### WORK INSTRUCTION
Give again the lines from the line with "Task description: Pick" to the last line of the records, exactly and in full. Do not carry over any pictures.

### GIVEN RECORDS
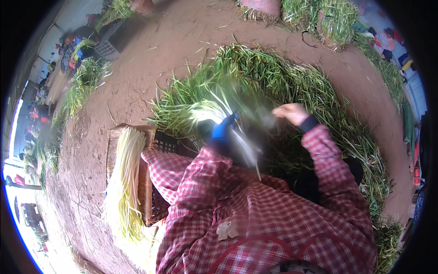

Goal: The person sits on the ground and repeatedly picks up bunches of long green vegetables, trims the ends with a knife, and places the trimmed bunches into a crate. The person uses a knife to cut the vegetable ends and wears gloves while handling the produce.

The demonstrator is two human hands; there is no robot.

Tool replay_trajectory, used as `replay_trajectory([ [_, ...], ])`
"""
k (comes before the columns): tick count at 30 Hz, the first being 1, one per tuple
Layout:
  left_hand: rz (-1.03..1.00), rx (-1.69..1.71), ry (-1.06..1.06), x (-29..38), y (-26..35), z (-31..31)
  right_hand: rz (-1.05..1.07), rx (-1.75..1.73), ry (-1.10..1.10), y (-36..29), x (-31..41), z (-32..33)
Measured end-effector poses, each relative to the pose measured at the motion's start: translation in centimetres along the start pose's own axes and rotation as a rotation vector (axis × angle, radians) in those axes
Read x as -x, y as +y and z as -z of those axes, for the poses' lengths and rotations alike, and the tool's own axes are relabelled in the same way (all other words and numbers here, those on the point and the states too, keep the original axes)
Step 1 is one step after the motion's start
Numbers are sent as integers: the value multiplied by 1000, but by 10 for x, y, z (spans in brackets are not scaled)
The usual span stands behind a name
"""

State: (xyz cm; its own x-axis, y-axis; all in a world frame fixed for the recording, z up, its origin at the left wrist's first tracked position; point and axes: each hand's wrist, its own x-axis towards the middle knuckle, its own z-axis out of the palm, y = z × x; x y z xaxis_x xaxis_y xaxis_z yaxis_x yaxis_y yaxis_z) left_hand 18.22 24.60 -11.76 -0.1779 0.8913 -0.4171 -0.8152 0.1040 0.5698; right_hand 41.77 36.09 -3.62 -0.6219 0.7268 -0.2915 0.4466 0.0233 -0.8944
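My left hand (224,126), in a blue glove, is closed around a bunch of long pale-stemmed green stalks (208,111), whose lower ends point down over my lap and are blurred. To the right of it, my bare right hand (291,113) is raised over a curved heap of green leafy stalks (291,75); its fingers are partly blurred, and I cannot tell whether they hold a leaf. Left of my knee, a bundle of trimmed pale yellow stalks (128,178) lies on a brown board over a dark plastic crate (159,205).
Trodden brown earth (137,72) surrounds the heap. More green bundles (338,24) stand at the top right beside a pink sack (263,5). A grey crate (109,44) is at the upper left. Other people sit along both far sides, near further greens.
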Motion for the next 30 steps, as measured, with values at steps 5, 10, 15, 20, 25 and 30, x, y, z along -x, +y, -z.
replay_trajectory([
  [5,6,-193,11,20,-17,-5,145,-362,17,38,-95,-111],
  [10,-34,-77,82,11,-13,6,158,-728,214,34,-93,-141],
  [15,-11,-151,186,-30,-10,38,-235,-1477,343,49,-62,-111],
  [20,-39,-218,177,-56,-11,57,51,-1175,-5,39,-52,-85],
  [25,65,-247,116,-51,-47,46,-50,-617,192,36,-59,-131],
  [30,-36,-265,292,-54,-45,44,120,-832,340,97,-67,-128],
])
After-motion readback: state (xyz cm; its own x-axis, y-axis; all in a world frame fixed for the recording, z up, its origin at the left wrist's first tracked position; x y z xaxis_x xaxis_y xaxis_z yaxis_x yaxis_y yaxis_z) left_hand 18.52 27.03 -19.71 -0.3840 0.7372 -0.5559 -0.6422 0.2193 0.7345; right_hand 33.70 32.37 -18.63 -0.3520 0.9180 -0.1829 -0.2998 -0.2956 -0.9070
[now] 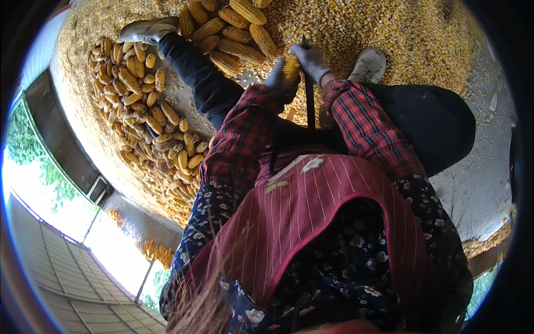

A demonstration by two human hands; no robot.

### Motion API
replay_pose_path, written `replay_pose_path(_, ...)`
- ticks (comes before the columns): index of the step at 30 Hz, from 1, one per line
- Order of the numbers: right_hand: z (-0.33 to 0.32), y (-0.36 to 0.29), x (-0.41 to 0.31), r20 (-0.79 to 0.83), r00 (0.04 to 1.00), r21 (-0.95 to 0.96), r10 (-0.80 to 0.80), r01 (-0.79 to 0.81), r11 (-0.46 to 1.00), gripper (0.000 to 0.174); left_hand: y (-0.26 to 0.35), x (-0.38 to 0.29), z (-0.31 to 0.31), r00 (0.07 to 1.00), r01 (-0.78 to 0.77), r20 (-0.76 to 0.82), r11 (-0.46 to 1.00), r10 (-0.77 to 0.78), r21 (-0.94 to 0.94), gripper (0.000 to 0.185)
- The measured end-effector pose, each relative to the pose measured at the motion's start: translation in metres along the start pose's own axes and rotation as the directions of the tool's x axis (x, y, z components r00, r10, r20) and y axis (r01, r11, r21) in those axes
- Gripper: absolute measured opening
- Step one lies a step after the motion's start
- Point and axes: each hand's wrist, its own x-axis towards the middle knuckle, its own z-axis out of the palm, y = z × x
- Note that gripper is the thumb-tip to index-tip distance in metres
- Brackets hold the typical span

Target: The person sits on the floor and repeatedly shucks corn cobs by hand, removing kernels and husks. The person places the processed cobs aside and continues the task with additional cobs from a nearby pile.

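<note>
My left hand (281, 78), in a grey glove, is closed around the lower part of an ear of corn (291, 68). At the ear's upper right, my right hand (311, 58), in a light grey glove, touches the corn and lies over a dark, narrow bar (310, 102). The bar runs from between my legs up past the right hand, with its pointed tip showing above the fingers. Whether the right fingers grip the ear or the bar is hard to tell. Loose corn kernels (298, 109) lie below the hands.
Several large corn ears (238, 35) lie just beyond my left hand. A big heap of ears (154, 125) spreads at the left, outside my outstretched leg. Loose kernels (400, 33) cover the floor ahead. My shoes (369, 66) rest among them, and grey concrete (467, 167) shows at the right.
</note>
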Motion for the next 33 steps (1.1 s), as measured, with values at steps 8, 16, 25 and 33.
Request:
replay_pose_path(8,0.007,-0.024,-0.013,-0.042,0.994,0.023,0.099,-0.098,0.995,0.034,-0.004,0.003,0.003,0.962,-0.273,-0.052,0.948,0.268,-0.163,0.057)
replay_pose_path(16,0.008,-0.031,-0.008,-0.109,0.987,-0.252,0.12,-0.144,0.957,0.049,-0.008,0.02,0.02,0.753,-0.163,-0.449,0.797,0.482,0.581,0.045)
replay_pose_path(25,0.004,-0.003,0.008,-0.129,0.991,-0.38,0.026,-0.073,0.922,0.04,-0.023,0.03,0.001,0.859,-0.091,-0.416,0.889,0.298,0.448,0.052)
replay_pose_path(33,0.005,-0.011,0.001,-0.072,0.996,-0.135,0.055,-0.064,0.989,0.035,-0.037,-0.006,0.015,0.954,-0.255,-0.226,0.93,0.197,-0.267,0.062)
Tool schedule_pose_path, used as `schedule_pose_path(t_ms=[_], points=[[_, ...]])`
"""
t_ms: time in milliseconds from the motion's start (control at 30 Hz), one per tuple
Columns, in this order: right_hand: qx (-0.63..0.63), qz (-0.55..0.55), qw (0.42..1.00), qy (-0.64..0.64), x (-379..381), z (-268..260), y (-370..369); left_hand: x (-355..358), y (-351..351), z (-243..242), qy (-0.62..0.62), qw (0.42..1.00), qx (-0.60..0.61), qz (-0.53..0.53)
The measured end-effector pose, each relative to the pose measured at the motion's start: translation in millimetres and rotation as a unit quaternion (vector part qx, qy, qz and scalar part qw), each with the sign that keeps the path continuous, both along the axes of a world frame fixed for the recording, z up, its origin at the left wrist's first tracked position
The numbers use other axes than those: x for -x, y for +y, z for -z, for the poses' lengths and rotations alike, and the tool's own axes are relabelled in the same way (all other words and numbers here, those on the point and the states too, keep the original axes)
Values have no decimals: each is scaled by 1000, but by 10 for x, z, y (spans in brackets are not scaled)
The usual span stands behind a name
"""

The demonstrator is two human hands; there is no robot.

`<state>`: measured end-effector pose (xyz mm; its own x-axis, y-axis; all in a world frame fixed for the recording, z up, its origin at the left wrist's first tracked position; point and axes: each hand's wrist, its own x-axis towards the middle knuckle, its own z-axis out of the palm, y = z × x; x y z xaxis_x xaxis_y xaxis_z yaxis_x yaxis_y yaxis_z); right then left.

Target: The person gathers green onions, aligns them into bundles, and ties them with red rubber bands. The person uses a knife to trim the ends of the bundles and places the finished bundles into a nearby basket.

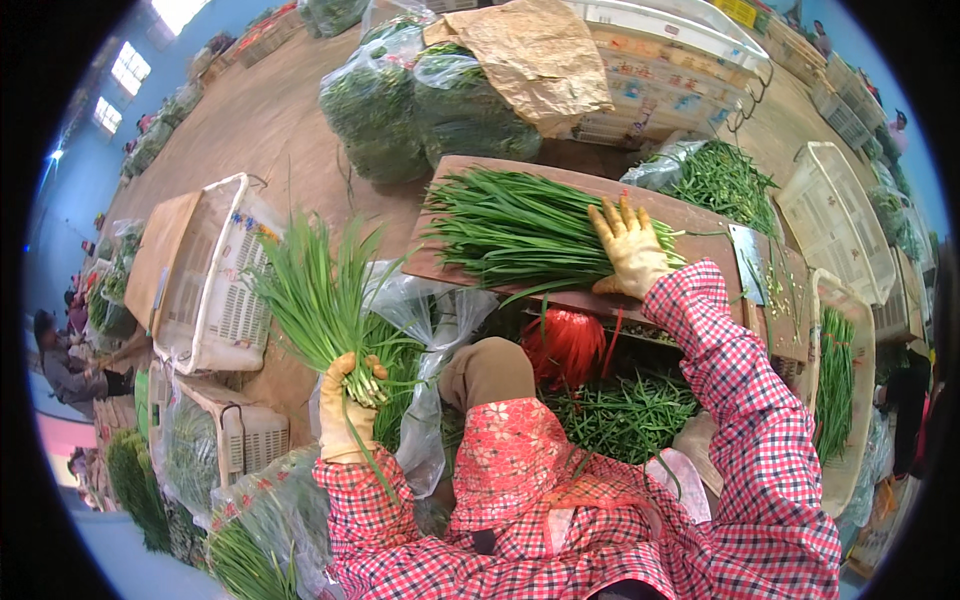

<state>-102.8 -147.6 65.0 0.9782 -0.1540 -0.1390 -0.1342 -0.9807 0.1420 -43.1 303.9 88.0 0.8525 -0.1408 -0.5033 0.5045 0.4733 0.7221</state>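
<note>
My left hand (351,405), in a stained pale work glove, grips a bunch of long green leafy stalks (311,289) by their pale cut ends; the leaves fan upward. My right hand (631,244), gloved too, rests with fingers spread on a larger pile of the same stalks (525,225). That pile lies lengthwise on a brown board (469,166), its pale ends to the right. Right of the pile, a broad cleaver blade (746,262) lies on the board with scattered trimmings. Below the board's near edge hangs a bundle of red ties (566,345).
Green trimmings (630,420) are heaped beside my knee. A crate with green stalks (829,382) stands at right, and a white crate (232,277) at left. Filled plastic bags (375,112) and a large white crate (660,82) stand beyond the board. A person (64,364) sits far left.
</note>
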Motion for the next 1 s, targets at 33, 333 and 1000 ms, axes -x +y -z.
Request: schedule_pose_path(t_ms=[33,333,1000], points=[[8,4,1000,9,2,25,1,-8,-33,-10,4,1000,8,5],[-17,115,993,-9,-90,155,7,7,-314,-122,-12,999,31,42],[-878,-103,466,-32,673,-559,1063,714,-1318,-674,-244,912,-192,270]])
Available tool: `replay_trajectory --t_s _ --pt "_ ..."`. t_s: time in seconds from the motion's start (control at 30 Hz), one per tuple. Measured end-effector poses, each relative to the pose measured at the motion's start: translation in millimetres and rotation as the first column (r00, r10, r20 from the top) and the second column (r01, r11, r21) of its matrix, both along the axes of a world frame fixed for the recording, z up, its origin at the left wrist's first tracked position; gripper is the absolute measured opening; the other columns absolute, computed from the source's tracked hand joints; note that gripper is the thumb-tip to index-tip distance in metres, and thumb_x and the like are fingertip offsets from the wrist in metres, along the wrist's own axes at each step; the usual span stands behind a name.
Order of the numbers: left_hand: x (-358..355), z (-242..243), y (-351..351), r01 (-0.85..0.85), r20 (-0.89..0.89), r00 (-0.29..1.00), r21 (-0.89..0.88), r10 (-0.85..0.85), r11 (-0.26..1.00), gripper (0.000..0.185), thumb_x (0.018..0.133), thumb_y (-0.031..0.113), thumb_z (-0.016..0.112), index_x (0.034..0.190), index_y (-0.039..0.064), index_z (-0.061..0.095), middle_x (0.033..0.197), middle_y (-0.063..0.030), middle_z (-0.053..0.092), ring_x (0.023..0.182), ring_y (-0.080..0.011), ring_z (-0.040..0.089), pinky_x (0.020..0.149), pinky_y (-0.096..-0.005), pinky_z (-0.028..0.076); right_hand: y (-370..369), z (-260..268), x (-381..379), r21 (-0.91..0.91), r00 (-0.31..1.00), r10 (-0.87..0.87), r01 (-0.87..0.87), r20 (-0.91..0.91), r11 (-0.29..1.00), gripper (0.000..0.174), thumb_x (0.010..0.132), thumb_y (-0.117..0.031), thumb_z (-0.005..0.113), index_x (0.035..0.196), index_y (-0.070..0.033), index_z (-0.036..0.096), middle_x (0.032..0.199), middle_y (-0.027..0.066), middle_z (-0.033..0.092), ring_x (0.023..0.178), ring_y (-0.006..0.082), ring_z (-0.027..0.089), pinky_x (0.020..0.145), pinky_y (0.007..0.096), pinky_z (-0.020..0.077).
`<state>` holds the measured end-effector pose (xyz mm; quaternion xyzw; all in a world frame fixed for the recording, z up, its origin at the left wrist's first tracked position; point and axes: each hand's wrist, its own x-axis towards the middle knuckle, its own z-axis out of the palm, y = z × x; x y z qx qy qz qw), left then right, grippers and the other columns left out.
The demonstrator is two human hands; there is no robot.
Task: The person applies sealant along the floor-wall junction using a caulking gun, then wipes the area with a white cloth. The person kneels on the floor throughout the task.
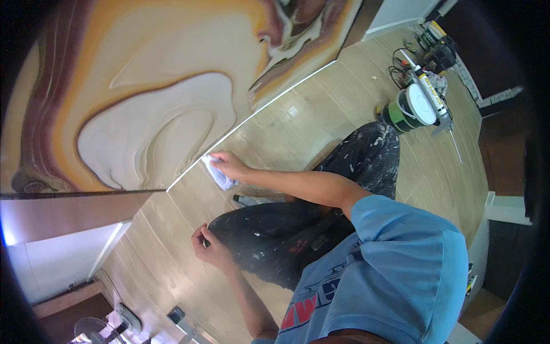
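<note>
My right hand [231, 166] grips a crumpled white cloth [221, 175]. Its fingertips reach a thin white line [253, 124], perhaps sealant, where the glossy marble-patterned panel [163, 116] meets the wood-look floor [292, 129]. Beside my left knee, my left hand [212, 249] is loosely curled, thumb and fingertips together. Nothing shows inside it. I sit on the floor in dark, paint-spotted trousers [275, 234], and part of one foot [258, 201] shows between my legs.
Right of my right knee stands a green and black bucket [401, 116] with a white lid, a caulking gun with cartridge [431, 92] lying across it. Behind are cables [397, 71] and another tub [429, 36]. A fan [92, 329] is at lower left.
</note>
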<state>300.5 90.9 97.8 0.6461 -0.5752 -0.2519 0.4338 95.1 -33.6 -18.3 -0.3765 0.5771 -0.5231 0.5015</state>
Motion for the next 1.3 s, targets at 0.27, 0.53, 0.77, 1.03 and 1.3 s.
replay_trajectory --t_s 0.27,0.53,0.77,1.03,1.3 --pt "-102.5 46.3 7.7 0.384 -0.511 0.791 -0.015 -0.337 0.923 0.050 0.106 0.038 0.055 0.137 -0.002 0.051 0.132 -0.0136 0.060 0.122 -0.0218 0.055 0.105 -0.0383 0.042 119.8 165.8 -102.3 -0.285 0.733 0.256 -0.088 0.631 0.954 0.038 0.102 -0.014 0.058 0.138 -0.003 0.059 0.118 0.0046 0.068 0.103 0.0118 0.064 0.092 0.0299 0.0538" --pt "-172.0 87.2 14.4 0.849 -0.949 0.248 0.116 -0.195 0.516 0.037 0.105 0.029 0.059 0.132 0.004 0.056 0.131 -0.0100 0.062 0.119 -0.0195 0.060 0.100 -0.0379 0.051 180.2 223.8 -168.1 -0.420 0.673 0.293 0.030 0.679 0.907 0.047 0.100 -0.016 0.060 0.144 -0.002 0.050 0.140 0.0182 0.060 0.131 0.0274 0.057 0.114 0.0433 0.0430" --pt "-163.0 145.4 -12.3 0.742 -0.782 0.403 -0.025 -0.476 0.670 0.030 0.098 0.008 0.066 0.126 0.004 0.054 0.119 -0.0083 0.063 0.108 -0.0174 0.063 0.095 -0.0331 0.053 205.4 221.9 -208.2 -0.598 0.684 0.477 -0.074 0.551 0.798 0.048 0.100 -0.029 0.059 0.140 -0.002 0.055 0.147 0.0176 0.054 0.135 0.0277 0.053 0.114 0.0440 0.0404" --pt "-154.9 186.9 -25.0 0.917 -0.541 0.353 0.039 -0.763 0.396 0.036 0.095 0.008 0.071 0.127 0.001 0.057 0.119 -0.0094 0.064 0.110 -0.0156 0.061 0.096 -0.0301 0.049 199.9 244.2 -215.1 -0.220 0.862 0.436 -0.387 0.258 0.895 0.038 0.102 -0.031 0.064 0.126 -0.001 0.065 0.133 0.0105 0.063 0.116 0.0154 0.061 0.097 0.0341 0.0502" --pt "-159.2 134.1 -26.0 0.770 0.010 0.638 -0.010 -0.770 0.638 0.056 0.092 0.015 0.076 0.139 0.000 0.050 0.132 -0.0129 0.059 0.121 -0.0248 0.058 0.106 -0.0377 0.044 183.7 219.5 -202.7 -0.251 0.859 0.479 -0.431 0.179 0.867 0.034 0.101 -0.019 0.067 0.126 0.003 0.065 0.103 -0.0006 0.071 0.090 0.0062 0.063 0.083 0.0264 0.0517"
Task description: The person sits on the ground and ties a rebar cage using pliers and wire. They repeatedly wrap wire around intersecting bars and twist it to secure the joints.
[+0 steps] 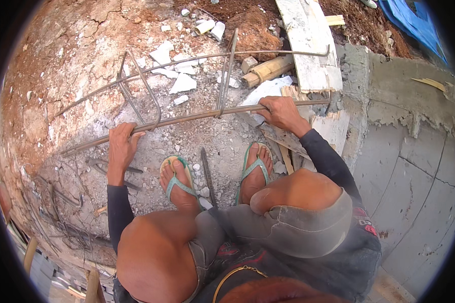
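A small cage of steel reinforcing bars (182,119) lies across the ground before my feet. My left hand (123,147) is closed around its near bars toward the left. Farther right, my right hand (282,113) grips the same near bars, close to their bent end. Two bent steel stirrups stand up from these bars: one (148,83) just right of my left hand, the other (229,72) left of my right hand. A single far bar (189,59) with a hooked right end passes by the stirrups' upper parts.
Broken white chunks (184,84), a bamboo piece (269,70) and a pale weathered board (311,45) lie beyond. A block wall (402,170) rises at right. Between my sandalled feet lies a short ribbed bar (207,176); bent rods (62,195) and wire lie at left.
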The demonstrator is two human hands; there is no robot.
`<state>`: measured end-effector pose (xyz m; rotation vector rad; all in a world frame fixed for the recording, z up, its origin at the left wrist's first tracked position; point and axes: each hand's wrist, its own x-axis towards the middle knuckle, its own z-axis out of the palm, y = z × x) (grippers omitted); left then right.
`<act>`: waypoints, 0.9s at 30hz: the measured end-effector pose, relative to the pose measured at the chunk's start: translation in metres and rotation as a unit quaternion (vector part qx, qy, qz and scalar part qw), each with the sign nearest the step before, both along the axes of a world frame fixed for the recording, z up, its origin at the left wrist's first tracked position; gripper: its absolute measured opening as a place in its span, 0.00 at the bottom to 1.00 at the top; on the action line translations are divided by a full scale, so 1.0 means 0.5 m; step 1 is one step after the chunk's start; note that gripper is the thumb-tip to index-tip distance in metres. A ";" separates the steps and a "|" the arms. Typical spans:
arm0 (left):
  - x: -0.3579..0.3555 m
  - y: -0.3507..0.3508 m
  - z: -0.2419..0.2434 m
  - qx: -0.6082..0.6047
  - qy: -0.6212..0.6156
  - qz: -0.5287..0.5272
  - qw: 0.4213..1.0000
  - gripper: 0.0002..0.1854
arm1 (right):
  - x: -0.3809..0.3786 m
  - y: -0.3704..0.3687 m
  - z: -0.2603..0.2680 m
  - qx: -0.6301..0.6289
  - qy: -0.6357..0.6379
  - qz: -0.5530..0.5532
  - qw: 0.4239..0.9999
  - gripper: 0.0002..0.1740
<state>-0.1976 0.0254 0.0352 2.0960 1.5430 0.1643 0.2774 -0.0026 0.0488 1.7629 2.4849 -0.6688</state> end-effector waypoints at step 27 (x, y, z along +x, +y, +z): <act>0.095 -0.003 0.049 0.220 -0.038 0.014 0.975 0.29 | -0.032 0.027 0.009 0.051 0.116 -0.100 0.987 0.11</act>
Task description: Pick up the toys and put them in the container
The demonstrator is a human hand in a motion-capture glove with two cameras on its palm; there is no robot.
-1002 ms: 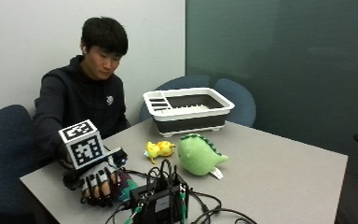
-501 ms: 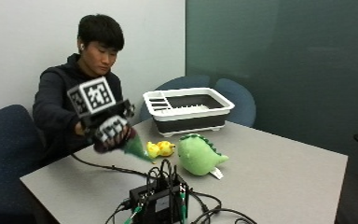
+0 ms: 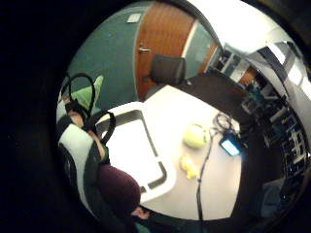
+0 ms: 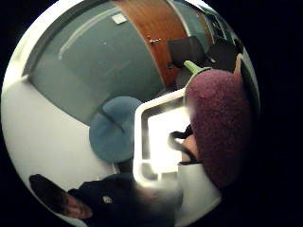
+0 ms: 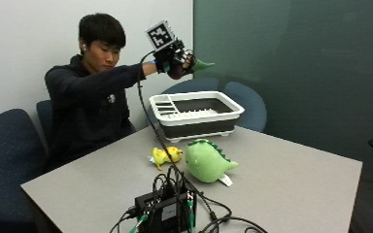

### FINISHED EXERCISE
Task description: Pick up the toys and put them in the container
The demonstrator is a human hand in a motion-capture glove with two cameras on its palm; there is no robot.
-1002 ms: 
-501 ms: 
+0 ms: 
+0 ms: 
+0 ms: 

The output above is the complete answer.